# Kask Mojito spare helmet pads



## iateyoubutler (23 Jul 2019)

Anybody got any spares of these kicking around please? I`m happy to pay up to £10 for them, and whatever the postage costs.

Been looking online for replacements and there`s no way I`m paying upwards of £17 for them with postage of £5-6 on top! I`d rather stick with my own disgusting and thin examples....................

Many thanks


----------



## Threevok (23 Jul 2019)

A little over £10

http://www.lordgunbicycles.co.uk/kask-mojito-helmet-pads?option=13411&destination=GBR&currency=GBP&gclid=EAIaIQobChMIrpf1jqPL4wIVgbHtCh3lOAh8EAQYBCABEgLRD_D_BwE


----------



## iateyoubutler (23 Jul 2019)

Thanks.

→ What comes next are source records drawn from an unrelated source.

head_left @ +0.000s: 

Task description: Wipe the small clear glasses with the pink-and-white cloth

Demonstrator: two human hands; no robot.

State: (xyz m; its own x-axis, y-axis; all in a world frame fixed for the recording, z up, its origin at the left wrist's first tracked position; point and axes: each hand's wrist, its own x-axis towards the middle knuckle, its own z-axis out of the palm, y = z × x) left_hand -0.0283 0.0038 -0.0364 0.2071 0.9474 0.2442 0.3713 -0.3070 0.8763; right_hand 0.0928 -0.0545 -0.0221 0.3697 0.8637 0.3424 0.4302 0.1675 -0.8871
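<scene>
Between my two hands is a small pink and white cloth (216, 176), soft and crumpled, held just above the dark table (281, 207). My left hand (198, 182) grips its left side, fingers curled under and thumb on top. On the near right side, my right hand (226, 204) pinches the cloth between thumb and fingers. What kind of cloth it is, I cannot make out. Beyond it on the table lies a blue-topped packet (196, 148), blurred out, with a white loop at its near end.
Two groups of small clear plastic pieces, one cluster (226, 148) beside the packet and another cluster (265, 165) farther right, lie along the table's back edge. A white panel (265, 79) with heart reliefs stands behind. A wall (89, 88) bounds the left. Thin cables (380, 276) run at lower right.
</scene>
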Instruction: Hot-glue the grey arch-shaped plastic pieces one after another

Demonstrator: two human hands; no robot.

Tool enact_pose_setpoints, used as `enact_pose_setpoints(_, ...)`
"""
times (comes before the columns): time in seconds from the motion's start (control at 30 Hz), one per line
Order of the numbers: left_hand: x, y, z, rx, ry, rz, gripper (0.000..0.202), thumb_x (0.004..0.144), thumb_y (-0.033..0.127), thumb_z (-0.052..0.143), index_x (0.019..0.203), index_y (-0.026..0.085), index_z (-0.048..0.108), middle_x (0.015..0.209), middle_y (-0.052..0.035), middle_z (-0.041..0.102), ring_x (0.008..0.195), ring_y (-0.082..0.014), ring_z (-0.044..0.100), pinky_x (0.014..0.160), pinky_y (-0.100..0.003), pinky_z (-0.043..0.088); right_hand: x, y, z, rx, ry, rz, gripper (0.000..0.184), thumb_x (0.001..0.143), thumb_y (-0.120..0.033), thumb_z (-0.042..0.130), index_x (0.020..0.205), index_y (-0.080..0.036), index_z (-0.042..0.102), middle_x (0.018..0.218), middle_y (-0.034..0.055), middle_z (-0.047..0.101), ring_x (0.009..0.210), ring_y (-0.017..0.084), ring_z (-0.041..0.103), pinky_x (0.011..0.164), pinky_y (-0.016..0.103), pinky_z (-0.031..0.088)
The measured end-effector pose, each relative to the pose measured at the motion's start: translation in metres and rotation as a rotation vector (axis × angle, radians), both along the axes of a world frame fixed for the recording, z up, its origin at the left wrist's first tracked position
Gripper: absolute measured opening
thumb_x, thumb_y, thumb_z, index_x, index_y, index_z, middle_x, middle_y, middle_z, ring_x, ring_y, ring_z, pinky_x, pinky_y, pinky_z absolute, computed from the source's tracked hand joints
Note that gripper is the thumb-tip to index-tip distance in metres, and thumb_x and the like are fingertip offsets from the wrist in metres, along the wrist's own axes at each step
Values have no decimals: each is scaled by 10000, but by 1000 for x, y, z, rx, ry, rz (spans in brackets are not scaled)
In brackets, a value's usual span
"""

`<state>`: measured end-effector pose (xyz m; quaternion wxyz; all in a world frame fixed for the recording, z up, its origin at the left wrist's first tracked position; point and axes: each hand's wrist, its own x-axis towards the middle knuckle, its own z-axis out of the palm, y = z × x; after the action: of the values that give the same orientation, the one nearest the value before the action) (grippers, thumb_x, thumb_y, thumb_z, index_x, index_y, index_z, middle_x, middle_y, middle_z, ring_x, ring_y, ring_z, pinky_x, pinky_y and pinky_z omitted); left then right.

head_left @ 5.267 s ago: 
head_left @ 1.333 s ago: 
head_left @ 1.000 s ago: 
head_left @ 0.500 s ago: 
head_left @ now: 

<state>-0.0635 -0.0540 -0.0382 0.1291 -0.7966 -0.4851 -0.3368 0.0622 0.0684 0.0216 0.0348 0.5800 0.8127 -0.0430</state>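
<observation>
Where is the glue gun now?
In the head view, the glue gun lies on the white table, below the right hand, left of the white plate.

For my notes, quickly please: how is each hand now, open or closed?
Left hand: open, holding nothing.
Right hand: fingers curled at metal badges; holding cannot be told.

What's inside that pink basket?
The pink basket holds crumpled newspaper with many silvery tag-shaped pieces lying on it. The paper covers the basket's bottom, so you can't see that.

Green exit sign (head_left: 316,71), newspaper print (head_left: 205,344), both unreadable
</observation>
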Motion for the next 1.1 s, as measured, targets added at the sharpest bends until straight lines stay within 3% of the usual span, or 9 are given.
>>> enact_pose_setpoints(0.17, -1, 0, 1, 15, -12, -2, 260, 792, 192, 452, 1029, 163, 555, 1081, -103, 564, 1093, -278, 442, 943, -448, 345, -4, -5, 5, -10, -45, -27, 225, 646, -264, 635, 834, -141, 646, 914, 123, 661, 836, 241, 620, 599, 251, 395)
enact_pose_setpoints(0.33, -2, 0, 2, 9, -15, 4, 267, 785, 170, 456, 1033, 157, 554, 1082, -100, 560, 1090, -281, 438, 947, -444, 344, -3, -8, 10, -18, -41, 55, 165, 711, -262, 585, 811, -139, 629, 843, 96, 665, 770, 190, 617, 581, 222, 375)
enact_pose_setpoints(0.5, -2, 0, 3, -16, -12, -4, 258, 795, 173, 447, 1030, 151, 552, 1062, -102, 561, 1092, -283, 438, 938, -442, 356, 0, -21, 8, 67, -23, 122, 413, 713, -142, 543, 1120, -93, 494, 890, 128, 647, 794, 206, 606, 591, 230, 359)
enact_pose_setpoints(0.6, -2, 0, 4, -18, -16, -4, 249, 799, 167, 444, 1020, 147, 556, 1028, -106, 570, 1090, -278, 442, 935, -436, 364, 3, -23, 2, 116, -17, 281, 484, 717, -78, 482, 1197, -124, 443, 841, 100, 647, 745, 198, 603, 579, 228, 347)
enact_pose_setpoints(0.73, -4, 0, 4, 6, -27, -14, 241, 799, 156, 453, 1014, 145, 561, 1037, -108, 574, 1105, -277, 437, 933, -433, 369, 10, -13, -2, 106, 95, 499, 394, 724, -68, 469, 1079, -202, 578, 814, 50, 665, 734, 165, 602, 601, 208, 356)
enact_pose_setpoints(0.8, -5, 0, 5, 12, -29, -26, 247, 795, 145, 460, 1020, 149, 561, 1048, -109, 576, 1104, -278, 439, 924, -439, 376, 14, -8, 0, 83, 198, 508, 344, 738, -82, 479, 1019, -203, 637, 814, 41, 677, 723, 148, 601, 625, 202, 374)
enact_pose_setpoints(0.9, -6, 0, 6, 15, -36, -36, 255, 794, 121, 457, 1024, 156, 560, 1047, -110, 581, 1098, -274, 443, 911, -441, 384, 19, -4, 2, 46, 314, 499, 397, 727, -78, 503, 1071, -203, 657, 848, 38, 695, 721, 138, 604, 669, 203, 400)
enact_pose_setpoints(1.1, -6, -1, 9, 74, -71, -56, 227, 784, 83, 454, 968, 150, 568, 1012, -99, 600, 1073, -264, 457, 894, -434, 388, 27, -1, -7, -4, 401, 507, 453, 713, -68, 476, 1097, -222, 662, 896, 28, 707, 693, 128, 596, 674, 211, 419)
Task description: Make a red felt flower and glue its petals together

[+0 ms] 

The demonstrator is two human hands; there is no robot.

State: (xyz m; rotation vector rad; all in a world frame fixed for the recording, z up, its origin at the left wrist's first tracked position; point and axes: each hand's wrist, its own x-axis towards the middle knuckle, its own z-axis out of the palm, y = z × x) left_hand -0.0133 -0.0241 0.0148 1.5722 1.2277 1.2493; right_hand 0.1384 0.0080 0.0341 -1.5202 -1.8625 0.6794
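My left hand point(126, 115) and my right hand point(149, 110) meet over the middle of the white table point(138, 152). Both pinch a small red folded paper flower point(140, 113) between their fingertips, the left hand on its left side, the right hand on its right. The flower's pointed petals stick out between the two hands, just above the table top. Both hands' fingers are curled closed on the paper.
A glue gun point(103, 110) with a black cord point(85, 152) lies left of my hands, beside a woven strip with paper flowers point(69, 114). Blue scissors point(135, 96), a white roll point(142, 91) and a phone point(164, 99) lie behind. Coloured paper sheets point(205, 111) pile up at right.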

I nearly bought from them this morning until I saw that the postage was £9 I`m not paying it


----------



## Spiderweb (23 Jul 2019)

I put my Specialized ones in the washing machine at 30 degrees, plumps them up a bit too.


----------



## Threevok (23 Jul 2019)

iateyoubutler said:


> Thanks. I nearly bought from them this morning until I saw that the postage was £9 I`m not paying it





Sorry

Explains the cheap price then


----------